Activity: Check every line in the listing below for "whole". Copy the ones where it occurs.

Data for analysis:
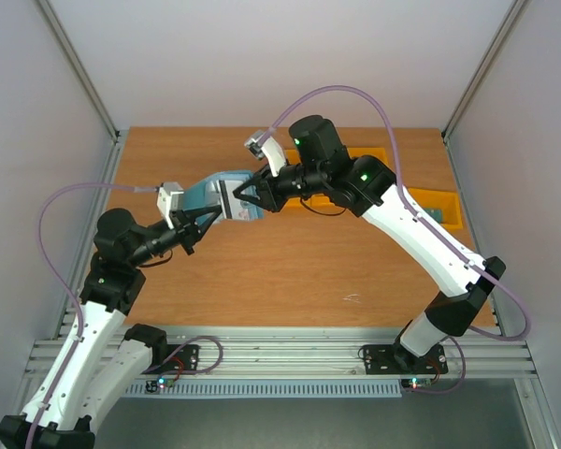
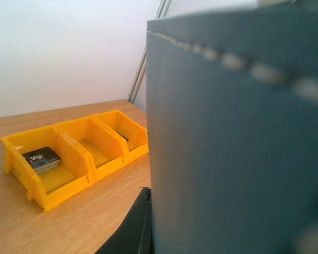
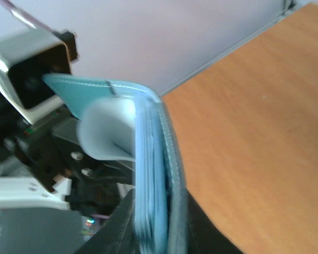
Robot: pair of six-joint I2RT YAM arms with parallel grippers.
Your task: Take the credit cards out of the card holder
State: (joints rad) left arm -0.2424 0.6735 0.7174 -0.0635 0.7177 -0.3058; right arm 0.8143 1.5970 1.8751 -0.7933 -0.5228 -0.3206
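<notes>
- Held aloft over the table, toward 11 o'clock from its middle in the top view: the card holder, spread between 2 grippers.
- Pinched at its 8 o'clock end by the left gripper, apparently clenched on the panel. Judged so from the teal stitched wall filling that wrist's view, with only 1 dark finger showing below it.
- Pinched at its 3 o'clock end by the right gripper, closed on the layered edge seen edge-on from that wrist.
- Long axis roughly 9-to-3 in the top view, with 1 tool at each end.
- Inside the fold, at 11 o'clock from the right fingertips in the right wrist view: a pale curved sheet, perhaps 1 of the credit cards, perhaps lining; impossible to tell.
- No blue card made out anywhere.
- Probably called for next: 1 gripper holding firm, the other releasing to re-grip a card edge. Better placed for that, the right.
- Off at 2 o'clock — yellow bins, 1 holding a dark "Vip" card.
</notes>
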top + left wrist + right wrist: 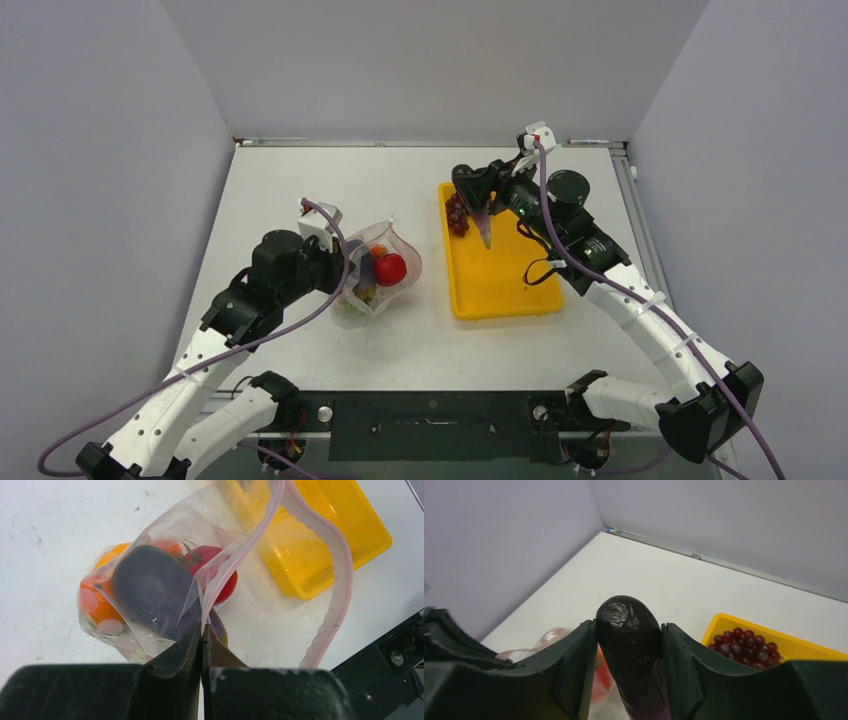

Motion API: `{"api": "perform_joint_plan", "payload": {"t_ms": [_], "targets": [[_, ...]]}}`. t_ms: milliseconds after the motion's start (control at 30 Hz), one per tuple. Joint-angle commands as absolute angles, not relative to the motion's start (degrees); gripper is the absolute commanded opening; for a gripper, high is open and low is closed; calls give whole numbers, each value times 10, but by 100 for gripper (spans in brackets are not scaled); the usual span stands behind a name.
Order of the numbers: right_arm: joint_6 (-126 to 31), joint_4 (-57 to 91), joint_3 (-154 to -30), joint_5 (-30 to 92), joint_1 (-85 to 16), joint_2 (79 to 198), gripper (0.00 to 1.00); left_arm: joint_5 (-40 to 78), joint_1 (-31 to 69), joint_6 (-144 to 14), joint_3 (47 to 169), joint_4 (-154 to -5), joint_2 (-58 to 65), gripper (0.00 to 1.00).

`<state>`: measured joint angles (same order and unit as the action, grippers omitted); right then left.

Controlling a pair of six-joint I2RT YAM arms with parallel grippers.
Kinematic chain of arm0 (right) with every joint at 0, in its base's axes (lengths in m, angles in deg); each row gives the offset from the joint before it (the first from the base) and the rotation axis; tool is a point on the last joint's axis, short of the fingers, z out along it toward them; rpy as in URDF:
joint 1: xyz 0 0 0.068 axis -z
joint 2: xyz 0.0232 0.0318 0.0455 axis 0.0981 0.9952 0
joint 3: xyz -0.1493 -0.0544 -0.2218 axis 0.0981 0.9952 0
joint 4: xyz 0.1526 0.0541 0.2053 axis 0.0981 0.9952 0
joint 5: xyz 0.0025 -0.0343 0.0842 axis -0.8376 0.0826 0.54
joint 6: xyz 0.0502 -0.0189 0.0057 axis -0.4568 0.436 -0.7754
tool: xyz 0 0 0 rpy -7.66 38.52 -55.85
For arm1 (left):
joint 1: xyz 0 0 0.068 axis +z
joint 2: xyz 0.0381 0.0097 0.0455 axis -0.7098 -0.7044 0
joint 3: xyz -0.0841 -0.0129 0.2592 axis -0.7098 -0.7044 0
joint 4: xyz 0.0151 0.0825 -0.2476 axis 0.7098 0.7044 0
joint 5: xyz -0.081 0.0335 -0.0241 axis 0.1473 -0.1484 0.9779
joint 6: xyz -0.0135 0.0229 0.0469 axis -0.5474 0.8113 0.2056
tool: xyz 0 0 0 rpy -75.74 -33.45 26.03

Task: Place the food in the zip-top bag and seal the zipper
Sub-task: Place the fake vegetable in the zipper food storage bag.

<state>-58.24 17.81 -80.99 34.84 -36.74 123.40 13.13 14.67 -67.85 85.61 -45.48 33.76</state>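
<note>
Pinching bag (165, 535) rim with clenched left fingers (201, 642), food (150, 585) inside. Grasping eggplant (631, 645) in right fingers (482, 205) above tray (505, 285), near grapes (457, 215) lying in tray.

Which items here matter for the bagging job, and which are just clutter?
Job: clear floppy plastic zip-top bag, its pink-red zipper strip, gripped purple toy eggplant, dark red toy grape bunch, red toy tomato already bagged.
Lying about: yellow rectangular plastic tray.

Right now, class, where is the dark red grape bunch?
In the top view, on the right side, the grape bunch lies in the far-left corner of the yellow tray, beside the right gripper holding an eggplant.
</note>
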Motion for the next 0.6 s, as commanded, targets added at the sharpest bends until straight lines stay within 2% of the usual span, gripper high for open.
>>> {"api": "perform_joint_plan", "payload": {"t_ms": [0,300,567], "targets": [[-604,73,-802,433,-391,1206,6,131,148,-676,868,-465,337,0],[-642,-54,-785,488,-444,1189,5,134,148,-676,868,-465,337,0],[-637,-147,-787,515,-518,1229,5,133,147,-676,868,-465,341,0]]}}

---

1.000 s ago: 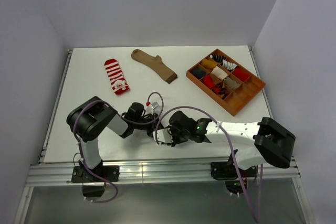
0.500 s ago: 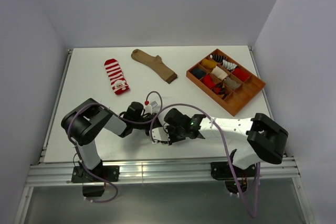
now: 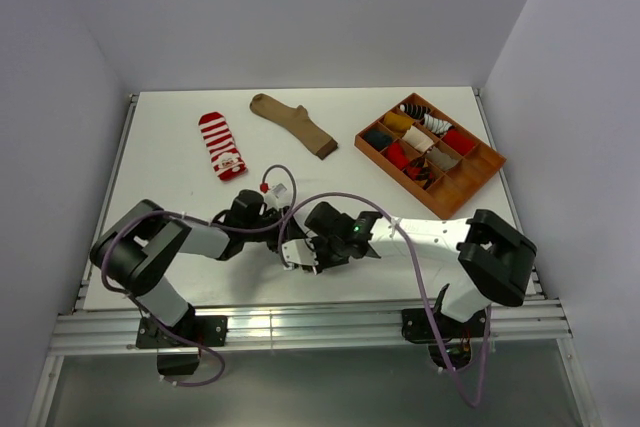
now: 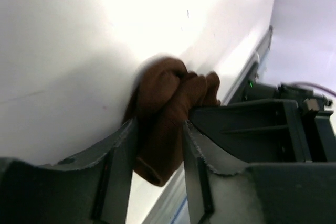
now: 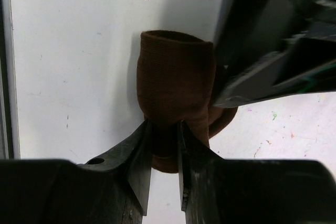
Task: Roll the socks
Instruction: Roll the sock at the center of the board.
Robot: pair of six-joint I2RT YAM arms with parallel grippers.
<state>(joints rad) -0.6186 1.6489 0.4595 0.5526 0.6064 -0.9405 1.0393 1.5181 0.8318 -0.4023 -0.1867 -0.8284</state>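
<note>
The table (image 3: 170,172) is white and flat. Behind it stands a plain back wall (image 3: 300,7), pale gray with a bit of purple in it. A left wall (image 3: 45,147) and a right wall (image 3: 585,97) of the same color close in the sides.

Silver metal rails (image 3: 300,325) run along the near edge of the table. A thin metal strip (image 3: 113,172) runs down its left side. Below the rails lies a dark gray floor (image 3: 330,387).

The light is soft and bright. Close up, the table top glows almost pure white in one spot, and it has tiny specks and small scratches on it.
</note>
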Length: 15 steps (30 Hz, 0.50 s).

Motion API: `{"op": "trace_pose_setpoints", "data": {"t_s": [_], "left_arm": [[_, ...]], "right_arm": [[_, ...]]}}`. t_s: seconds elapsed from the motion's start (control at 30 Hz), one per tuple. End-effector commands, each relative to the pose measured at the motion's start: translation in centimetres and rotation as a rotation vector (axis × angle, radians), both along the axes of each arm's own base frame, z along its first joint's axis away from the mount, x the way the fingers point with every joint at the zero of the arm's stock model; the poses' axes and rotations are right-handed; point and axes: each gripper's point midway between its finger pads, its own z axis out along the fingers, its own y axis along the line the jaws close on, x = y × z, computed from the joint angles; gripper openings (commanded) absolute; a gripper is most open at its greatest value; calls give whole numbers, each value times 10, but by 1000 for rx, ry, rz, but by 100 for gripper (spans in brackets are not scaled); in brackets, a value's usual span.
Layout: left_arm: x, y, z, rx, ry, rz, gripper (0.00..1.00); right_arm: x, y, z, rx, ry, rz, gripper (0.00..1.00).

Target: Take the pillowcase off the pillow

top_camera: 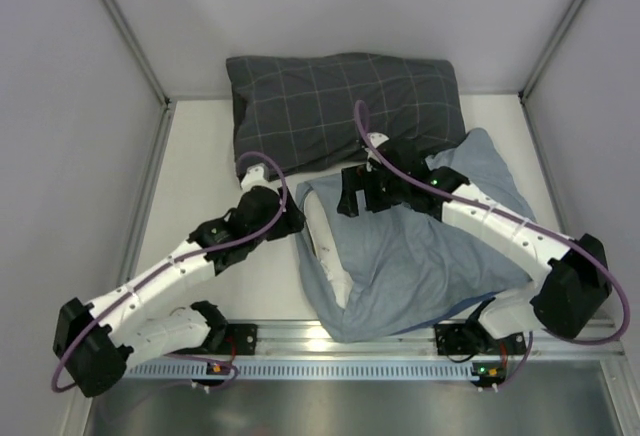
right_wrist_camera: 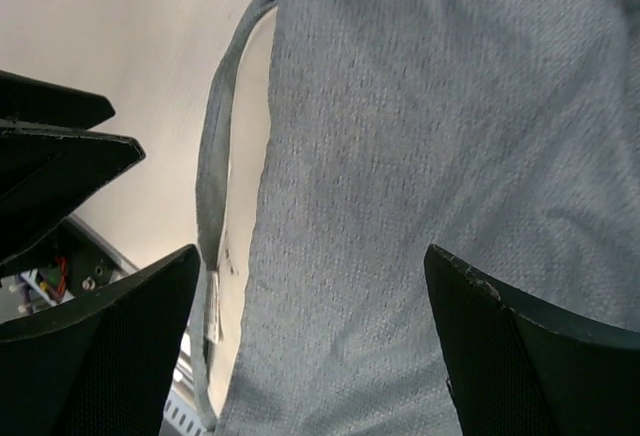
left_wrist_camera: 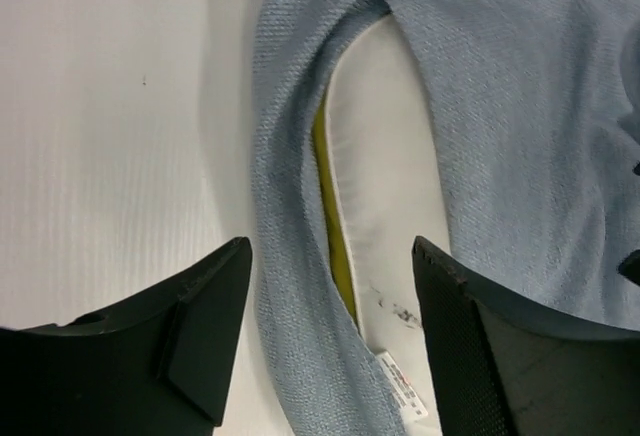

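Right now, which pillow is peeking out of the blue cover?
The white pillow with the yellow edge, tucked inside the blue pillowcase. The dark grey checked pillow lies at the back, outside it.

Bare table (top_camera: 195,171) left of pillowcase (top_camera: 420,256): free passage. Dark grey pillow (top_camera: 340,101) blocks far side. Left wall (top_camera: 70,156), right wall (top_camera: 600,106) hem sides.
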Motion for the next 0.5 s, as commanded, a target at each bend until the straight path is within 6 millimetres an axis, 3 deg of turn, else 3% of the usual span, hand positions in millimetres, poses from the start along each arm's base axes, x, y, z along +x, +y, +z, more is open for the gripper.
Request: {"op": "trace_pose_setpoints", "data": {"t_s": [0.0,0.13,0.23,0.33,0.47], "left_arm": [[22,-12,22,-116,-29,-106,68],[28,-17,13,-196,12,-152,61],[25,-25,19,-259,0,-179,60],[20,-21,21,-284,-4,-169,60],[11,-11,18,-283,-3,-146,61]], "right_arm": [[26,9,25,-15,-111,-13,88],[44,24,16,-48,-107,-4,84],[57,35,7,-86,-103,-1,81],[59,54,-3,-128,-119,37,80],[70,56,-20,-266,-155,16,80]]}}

Answer to this exercise:
Motion API: `{"api": "perform_joint_plan", "payload": {"t_ms": [_], "targets": [[_, ...]]}}`. t_ms: milliseconds after the motion's start (control at 30 Hz), one per tuple. Joint-angle commands as absolute angles, not relative to the motion's start (degrees); gripper is the absolute commanded opening; for a gripper, high is open and low is closed; calls give whole numbers, each value times 10, but by 100 for gripper (spans in brackets are not scaled); the usual span stands behind a name.
Motion API: `{"op": "trace_pose_setpoints", "data": {"t_s": [_], "left_arm": [[_, ...]], "right_arm": [[_, ...]]}}`. t_s: seconds elapsed from the motion's start (control at 30 Hz), one per tuple. End-effector commands, each relative to the pose measured at the motion's start: translation in centimetres and rotation as a rotation vector (axis × angle, radians), both along the axes of each arm's own base frame, z along its first joint's axis away from the mount, x the way the fingers point with every joint at the zero of the arm's stock model; the poses' axes and rotations are right-handed; point and axes: each gripper's point midway between its finger pads, its own z axis out along the fingers, its own y axis along the line the jaws close on, x = y × z, computed from the joint angles; gripper openings (commanded) absolute; a gripper is most open at its greatest value; calls give whole numbers, each value times 10, but by 1000 for rx, ry, rz, but by 100 for gripper (spans in brackets are not scaled); in brackets, a value's usual span.

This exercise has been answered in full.